Tocca all’ottuagenario Delfeil de Ton, uno degli ultimi superstiti, con Bernard Willem, dello storico gruppo dei fondatori del settimanale guidato da François Cavanna, a portare lo scompiglio nella famiglia di Charlie Hebdo . Lo fa nell’ultima colonna di un lungo affettuoso articolo, dedicato alla redazione e al coraggio dei superstiti, su L’Obs , cui collabora dal 1975: «Sarò sgradevole con Charb — annuncia riferendosi all’ultimo direttore, Stéphane Charbonnier, ucciso a 47 anni con altre 11 persone nell’assalto dei fratelli Said e Chérif Kouachi alla redazione, il 7 gennaio scorso —. Era il capo. Che bisogno c’era di trascinare tutta la redazione in questa escalation?».

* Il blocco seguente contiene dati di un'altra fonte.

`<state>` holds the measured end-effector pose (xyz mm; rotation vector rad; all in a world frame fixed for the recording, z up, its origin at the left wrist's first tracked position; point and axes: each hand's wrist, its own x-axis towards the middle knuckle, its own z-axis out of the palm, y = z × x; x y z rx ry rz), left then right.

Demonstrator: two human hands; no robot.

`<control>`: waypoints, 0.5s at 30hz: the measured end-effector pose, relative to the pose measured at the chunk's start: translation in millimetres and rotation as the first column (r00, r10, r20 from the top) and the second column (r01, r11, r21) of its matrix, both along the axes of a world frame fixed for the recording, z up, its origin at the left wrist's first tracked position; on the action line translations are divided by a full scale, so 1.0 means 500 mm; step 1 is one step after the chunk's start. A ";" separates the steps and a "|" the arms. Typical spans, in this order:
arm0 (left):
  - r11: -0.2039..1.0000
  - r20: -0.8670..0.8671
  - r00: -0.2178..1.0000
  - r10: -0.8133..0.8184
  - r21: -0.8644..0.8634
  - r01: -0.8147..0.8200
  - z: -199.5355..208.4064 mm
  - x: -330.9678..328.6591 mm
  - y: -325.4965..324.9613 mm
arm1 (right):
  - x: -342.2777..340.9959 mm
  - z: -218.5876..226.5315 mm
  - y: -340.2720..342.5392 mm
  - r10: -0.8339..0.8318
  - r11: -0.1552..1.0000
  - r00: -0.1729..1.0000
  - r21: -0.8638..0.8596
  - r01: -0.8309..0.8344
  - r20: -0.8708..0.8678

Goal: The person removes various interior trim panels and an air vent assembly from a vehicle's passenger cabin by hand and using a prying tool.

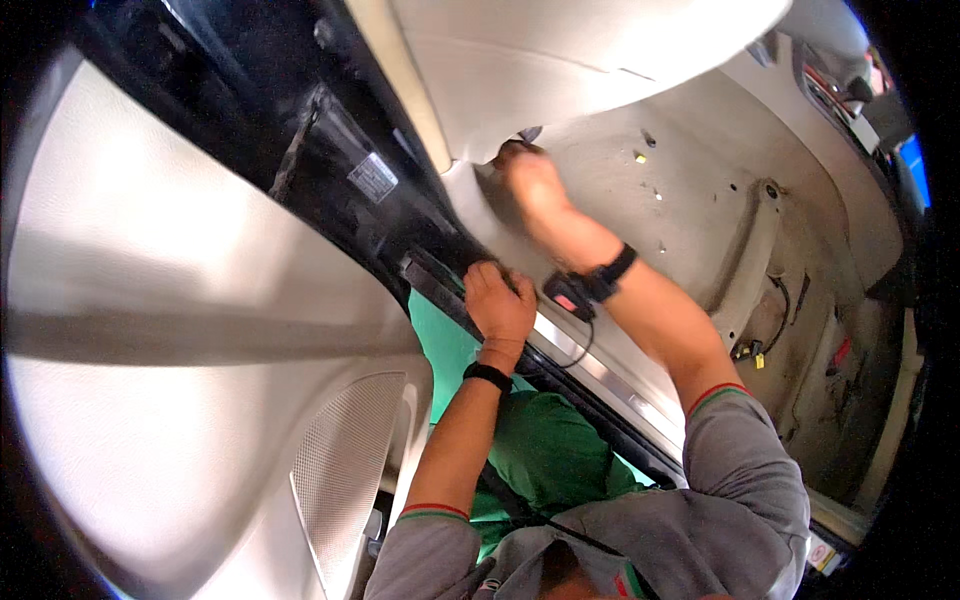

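I am bent over a car's door opening. My left hand (pixel 498 300) is at the foot of the black door pillar (pixel 350 150), its fingers curled over a black door seal (pixel 570 375) that runs along the sill. Farther in, my right hand (pixel 530 178) reaches to the lower end of the beige pillar trim (pixel 430 45); it is smeared by motion and its fingertips are hidden in shadow. Beside the seal lies a light metal sill strip (pixel 610 375). A small black device (pixel 570 296) with a cable is strapped to my right wrist.
At the left a beige door panel (pixel 180 300) with a speaker grille (pixel 350 470) stands open. Bare beige carpet (pixel 690 180) covers the cabin floor, with a raised bracket (pixel 755 240), a yellow connector (pixel 759 361) on loose wires and a red piece (pixel 838 355) to the right.
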<state>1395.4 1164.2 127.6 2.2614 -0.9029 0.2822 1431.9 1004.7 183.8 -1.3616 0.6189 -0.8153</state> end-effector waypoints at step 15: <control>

Grande amico di Wolinski, anche lui caduto sotto i colpi di kalashnikov che hanno interrotto la riunione di redazione, Delfeil de Ton, assicura che il famoso disegnatore non approvava le insistenti caricature di Maometto: «Siamo degli incoscienti e degli imbecilli — avrebbe detto Wolinski —, corriamo un rischio inutile. Tutto qui. Ci si crede invulnerabili. Per anni, decine di anni, si fa provocazione e poi un giorno la provocazione si ritorce contro di noi. Non bisognava farlo». Era il novembre 2011, quando una molotov devastò i locali della redazione dopo una copertina che irrideva alla Sharia: sotto la testata, modificata per l’occasione in «Charia Hebdo», ancora Maometto, «promosso» redattore capo.

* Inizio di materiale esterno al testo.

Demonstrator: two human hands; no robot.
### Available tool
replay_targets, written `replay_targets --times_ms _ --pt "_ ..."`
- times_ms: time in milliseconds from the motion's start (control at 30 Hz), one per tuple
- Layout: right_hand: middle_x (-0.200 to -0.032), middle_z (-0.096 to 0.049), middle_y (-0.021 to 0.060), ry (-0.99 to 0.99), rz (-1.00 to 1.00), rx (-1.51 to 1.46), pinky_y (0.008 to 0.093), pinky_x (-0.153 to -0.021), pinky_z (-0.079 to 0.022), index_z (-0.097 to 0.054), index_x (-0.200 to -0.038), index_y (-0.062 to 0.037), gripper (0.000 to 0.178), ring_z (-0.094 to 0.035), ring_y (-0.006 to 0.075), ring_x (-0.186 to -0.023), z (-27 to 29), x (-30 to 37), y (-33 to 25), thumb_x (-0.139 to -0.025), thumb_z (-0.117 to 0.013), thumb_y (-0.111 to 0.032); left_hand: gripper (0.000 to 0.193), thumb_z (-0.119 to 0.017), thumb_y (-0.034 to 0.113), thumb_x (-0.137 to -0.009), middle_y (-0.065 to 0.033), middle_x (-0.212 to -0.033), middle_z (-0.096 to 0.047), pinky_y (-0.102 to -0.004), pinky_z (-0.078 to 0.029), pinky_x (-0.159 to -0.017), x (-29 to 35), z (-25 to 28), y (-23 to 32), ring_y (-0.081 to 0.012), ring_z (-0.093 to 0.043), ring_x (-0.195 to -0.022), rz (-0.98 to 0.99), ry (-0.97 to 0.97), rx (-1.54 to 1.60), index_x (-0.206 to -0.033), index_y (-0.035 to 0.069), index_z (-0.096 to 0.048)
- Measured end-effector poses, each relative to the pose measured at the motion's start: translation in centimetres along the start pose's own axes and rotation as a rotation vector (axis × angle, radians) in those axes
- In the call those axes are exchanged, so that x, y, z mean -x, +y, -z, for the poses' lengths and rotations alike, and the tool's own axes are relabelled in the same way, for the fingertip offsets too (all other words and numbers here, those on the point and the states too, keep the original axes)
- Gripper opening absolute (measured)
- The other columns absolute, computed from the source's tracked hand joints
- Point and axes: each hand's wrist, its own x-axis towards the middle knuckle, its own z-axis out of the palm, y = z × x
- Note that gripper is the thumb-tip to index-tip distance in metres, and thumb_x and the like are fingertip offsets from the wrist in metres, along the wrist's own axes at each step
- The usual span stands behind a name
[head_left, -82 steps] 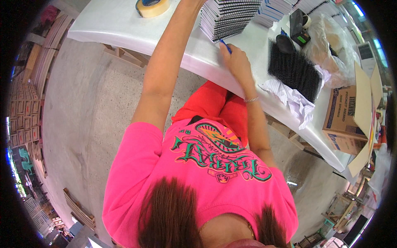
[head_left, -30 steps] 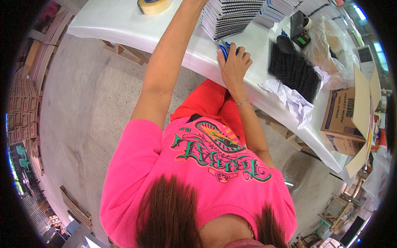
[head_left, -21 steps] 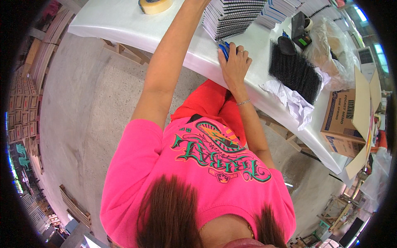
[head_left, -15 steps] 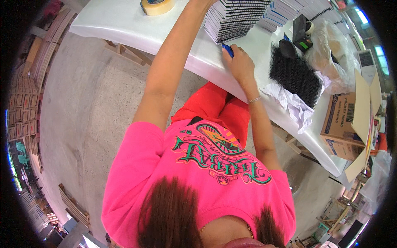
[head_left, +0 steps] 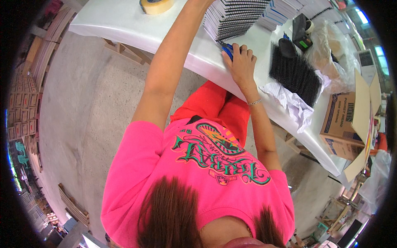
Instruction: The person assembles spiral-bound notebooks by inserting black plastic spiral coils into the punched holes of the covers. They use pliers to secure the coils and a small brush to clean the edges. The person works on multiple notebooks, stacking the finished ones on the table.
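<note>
A tall stack of spiral-bound notebooks with black coils stands at the table's far edge of view. My left arm reaches up along its left side; only a bit of my left hand shows at the top edge, its fingers out of sight. Close to the stack's lower corner, my right hand is closed on blue-handled pliers. Their dark jaws point at the coil ends of the bottom notebooks. Whether the jaws touch a coil I cannot tell.
Right of my hand lie many black plastic coils, with a dark oval object on top. Crumpled white paper, a clear plastic bag and an open cardboard box follow. Yellowish tape lies at the upper left.
The blue handles of the pliers have spread apart, and my right hand's fingers have loosened around them. My left arm stays in nearly the same place.
</note>
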Motion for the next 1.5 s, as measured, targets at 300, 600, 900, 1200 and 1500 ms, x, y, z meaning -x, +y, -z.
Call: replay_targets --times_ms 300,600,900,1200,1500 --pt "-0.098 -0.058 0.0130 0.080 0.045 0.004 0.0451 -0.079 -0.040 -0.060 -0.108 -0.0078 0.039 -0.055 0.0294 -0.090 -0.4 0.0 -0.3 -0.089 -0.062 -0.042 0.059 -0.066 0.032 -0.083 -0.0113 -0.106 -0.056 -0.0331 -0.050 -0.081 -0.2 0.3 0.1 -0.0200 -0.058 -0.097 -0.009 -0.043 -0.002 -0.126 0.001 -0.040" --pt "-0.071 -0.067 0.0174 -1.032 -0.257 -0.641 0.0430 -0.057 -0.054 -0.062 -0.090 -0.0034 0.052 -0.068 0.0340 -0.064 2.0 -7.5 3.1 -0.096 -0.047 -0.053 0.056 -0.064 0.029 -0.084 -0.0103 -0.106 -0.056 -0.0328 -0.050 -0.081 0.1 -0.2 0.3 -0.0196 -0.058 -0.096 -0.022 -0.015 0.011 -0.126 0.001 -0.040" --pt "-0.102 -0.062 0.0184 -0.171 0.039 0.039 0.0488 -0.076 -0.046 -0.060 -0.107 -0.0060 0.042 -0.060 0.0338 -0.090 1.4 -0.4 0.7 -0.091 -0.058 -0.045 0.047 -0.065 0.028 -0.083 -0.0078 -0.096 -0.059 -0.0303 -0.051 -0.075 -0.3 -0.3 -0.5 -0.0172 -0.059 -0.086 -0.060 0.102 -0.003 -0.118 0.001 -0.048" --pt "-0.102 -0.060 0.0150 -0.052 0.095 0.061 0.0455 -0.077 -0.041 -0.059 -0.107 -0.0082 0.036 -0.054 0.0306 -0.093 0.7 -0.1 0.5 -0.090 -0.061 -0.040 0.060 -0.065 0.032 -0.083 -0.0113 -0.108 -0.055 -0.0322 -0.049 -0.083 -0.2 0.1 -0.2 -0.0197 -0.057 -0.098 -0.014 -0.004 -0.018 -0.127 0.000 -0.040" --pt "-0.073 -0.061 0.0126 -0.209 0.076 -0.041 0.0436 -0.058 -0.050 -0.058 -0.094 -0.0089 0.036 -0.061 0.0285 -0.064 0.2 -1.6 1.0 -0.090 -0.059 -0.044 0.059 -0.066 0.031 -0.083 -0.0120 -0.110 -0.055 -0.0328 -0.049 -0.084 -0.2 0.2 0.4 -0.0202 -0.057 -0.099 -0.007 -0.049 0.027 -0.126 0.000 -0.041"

Invece, nel settembre 2012, Charb, ragazzo «brillante» ma «testardo», come lo definisce de Ton «l’ha rifatto. Un anno dopo una provocazione che aveva fatto mettere le nostre ambasciate in stato d’assedio nei paesi musulmani». La conclusione è senz’appello: «Ce l’ho davvero con te, Charb. Pace all’anima tua».
L’avvocato Richard Malka, difensore e parte integrante di Charlie Hebdo , ha scritto una lettera di fuoco a Matthieu Pigasse, azionista de L’Obs : «Charb non è stato ancora sotterrato e L’Obs non trova di meglio da fare che pubblicare su di lui un articolo polemico e velenoso». Pronta la risposta del direttore: «Si tratta di un commento — ha obiettato Matthieu Croissandeau —. In un numero tutto dedicato alla libertà di espressione, mi sarebbe sembrato imbarazzante censurare una voce, benché discordante. Tanto più che si tratta della voce di uno dei pionieri di questa banda».
Per Malka, Wolinski non era contrario alla linea di Charb, tanto è vero che partecipava regolarmente alle riunioni di redazione, inclusa quella finita in un massacro.
Wolinski, trascinato nella polemica postuma, è stato sepolto ieri al cimitero parigino Père-Lachaise, accompagnato da una lettera commossa della figlia, Elsa, pubblicata dal femminile Elle : «Papà, sei qui? Mi senti? Da quando sei morto mi dico che devi finalmente sapere se Dio esiste. Tutti t’immaginano in cielo, con delle ragazze nude, mentre te la spassi. Ma io so che cosa stai facendo. Devi aver chiesto una stilo per disegnarti un tavolo, dei fogli e una lampada». La moglie da 46 anni di Wolinski, Maryse, ha parlato invece con l’Humanité : «Georges non andava mai ai funerali. E diceva che non sarebbe andato neanche al suo…».